Nutrition 101: Macronutrients “Macros”

We all know that the foods and beverages we consume fuel our bodies and minds. However, these also provide the building blocks for our bodies. The nutrients we consume fall into two primary categories: macronutrients (“macros”) and micronutrients (“micros”).

By volume, we need far more macros than micros to maintain our bodies, hence the names.

The 3 main macronutrients with caloric value are fat, carbohydrates and protein.

All three of these provide calories: you need to consume a mix of these in order to maintain your body and energy levels. How much of each you need to reach your total daily energy requirement is the subject of fierce debate in the nutrition community. The purpose of this piece is not to weigh in on that debate, but rather to provide an outline of each macronutrient and its role in human nutrition.


Carbohydrates, or “carbs” as they are commonly known, are an excellent source of energy. Many popular diet plans reduce or eliminate carb intake as a means for weight loss. This theory is based on carbs’ high caloric content. Refined sugar, for example, is a pure carbohydrate.

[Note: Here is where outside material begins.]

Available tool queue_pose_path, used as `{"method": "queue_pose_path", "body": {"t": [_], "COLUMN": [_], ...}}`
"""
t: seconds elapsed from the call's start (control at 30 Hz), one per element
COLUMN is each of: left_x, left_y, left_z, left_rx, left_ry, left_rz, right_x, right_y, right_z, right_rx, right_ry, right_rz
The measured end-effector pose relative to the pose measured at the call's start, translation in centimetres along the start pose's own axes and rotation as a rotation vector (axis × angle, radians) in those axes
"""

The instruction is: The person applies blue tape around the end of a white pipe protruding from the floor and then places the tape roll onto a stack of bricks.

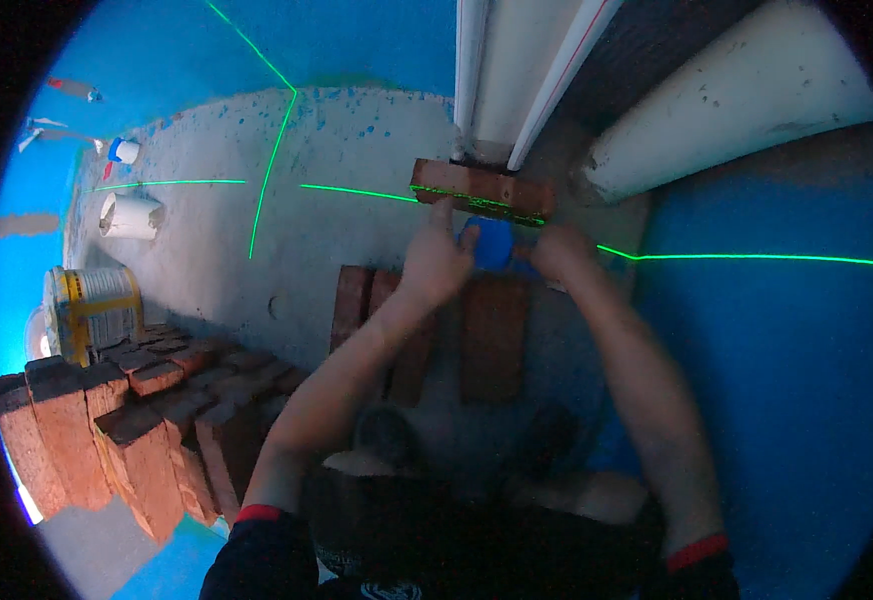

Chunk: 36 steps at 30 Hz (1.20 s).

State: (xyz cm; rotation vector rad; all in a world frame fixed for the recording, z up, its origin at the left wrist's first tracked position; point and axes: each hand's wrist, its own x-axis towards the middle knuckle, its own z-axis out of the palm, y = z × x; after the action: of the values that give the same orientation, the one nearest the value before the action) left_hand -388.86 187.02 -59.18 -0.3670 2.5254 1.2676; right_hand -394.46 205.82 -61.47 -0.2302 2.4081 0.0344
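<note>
A red-brown brick (487,185) lies crosswise at the foot of upright white pipes. A green laser line runs along its near upper edge. My left hand (440,258) is closed at the brick's near left part, a finger reaching onto it and the thumb turned inward. My right hand (564,254) is bent against its near right end. Between the two hands sits a small blue object (491,243), close to both thumbs; its kind is unclear. Some fingertips are hidden or dim. Nearer to me, several bricks (493,335) lie on the grey floor under my arms.
A large brick stack (137,430) stands at lower left, with a white-and-yellow bucket (97,305) behind it. A white pipe piece (130,216) lies farther back. White pipes (532,75) rise ahead; a thick one (727,105) slants at right. Blue-coated surfaces (767,330) border the grey floor.
</note>
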Motion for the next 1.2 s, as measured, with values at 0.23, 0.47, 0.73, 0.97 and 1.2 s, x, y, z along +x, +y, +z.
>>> {"method": "queue_pose_path", "body": {"t": [0.23, 0.47, 0.73, 0.97, 1.2], "left_x": [-0.7, 3.1, 3.1, 2.9, 4.3], "left_y": [-2.2, -5.0, 0.4, -0.8, -4.7], "left_z": [7.3, 16.2, 13.8, 13.8, 19.0], "left_rx": [-0.167, -0.825, -0.938, -1.192, -1.562], "left_ry": [-0.212, -0.271, -0.352, -0.417, -0.36], "left_rz": [0.362, 0.271, 0.148, 0.001, -0.054], "right_x": [3.3, 2.7, 4.2, 5.2, 3.6], "right_y": [3.3, 4.1, 8.3, 5.6, 4.6], "right_z": [2.3, 2.2, 2.0, 1.4, 2.9], "right_rx": [0.279, 0.331, 0.23, 0.156, 0.178], "right_ry": [-0.008, 0.001, 0.063, -0.061, -0.122], "right_rz": [-0.302, -0.301, -0.183, -0.141, -0.141]}}
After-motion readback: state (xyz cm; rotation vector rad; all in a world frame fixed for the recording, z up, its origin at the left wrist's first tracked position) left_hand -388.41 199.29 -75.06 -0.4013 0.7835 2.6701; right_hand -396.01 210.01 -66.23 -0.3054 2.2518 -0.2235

Carbs can be simple or complex. Simple carbohydrates are quickly absorbed by the body and converted to energy. Complex carbs, for reasons not explored here, are more slowly converted to energy in the body. As a result, many nutritionists suggest favoring complex carbohydrates over simple carbohydrates in your diet. The theory behind this advice is that simple carbs cause blood sugar spikes that can result in cravings when blood sugar levels later come down, while complex carbs deliver energy in a steadier fashion that avoids sugar spikes.

Foods high in carbs include corn, breads, sugars (including high fructose corn syrup), rice and potatoes.


Fats come in two basic forms – saturated and unsaturated. Saturated fats typically come from animal sources (meat and dairy), and are solid at room temperature. Unsaturated fats predominantly come from plant sources, and are liquid at room temperature. Studies have shown a link between diets high in saturated fats and cardiovascular disease.

Fats have enjoyed a resurgence in favor among nutritionists. Consider, for example, the avocado. Once considered a food to avoid at all costs due to its high fat content, has become one of the most popular foods in health circles. This is because in recent years, nutritionists have come to recognize that healthy fats have numerous benefits, and can provide a more advantageous source of calories than a diet high in carbohydrates. For instance, olive oil is an unsaturated fat with widely recognized health benefits.

Foods high in saturated fat include high fat dairy like cream cheese and butter, and meats like bacon. Foods high in unsaturated fats include nuts and vegetable oils.


Protein is a critical element of any diet, and one of the most valuable resources in natural ecosystems. Proteins are complex molecules built of amino acids. There are a variety of aminos, and no one protein source is complete, meaning that it provides the full complement of amino acids necessary for healthy body function. While protein is most commonly associated with animal sources like meat and dairy, one of the most complete sources of protein is actually soy.

Protein in crucial in building muscle. Your protein requirements will vary based on your activity levels and body composition goals. Bodybuilders typically strive to consume 0.8-1 gram of protein per pound of body weight each day. However, if you are not actively seeking to build muscle, your protein requirements are far lower. Indeed, if you follow a diet that is very high in protein, you must be mindful of your water intake. Failure to maintain adequate hydration while consuming a large amount of protein can cause kidney damage, which should be avoided.

Foods high in protein include meat, nuts, beans, and soy.

Macronutrients and Metabolism

holistic weight loss centerThe human body prefers obtaining calories from macronutrients in the order presented above:

(1) carbs
(2) fats
(3) protein

This order of preference is the foundation of many fad diets including Atkins and South Beach. By filling your caloric needs with fats and protein and avoiding carbohydrates, the theory goes, your body will be prompted to begin accessing its stored fat energy to meet your daily needs.

However, the human body functions best when you provide it with a varied diet.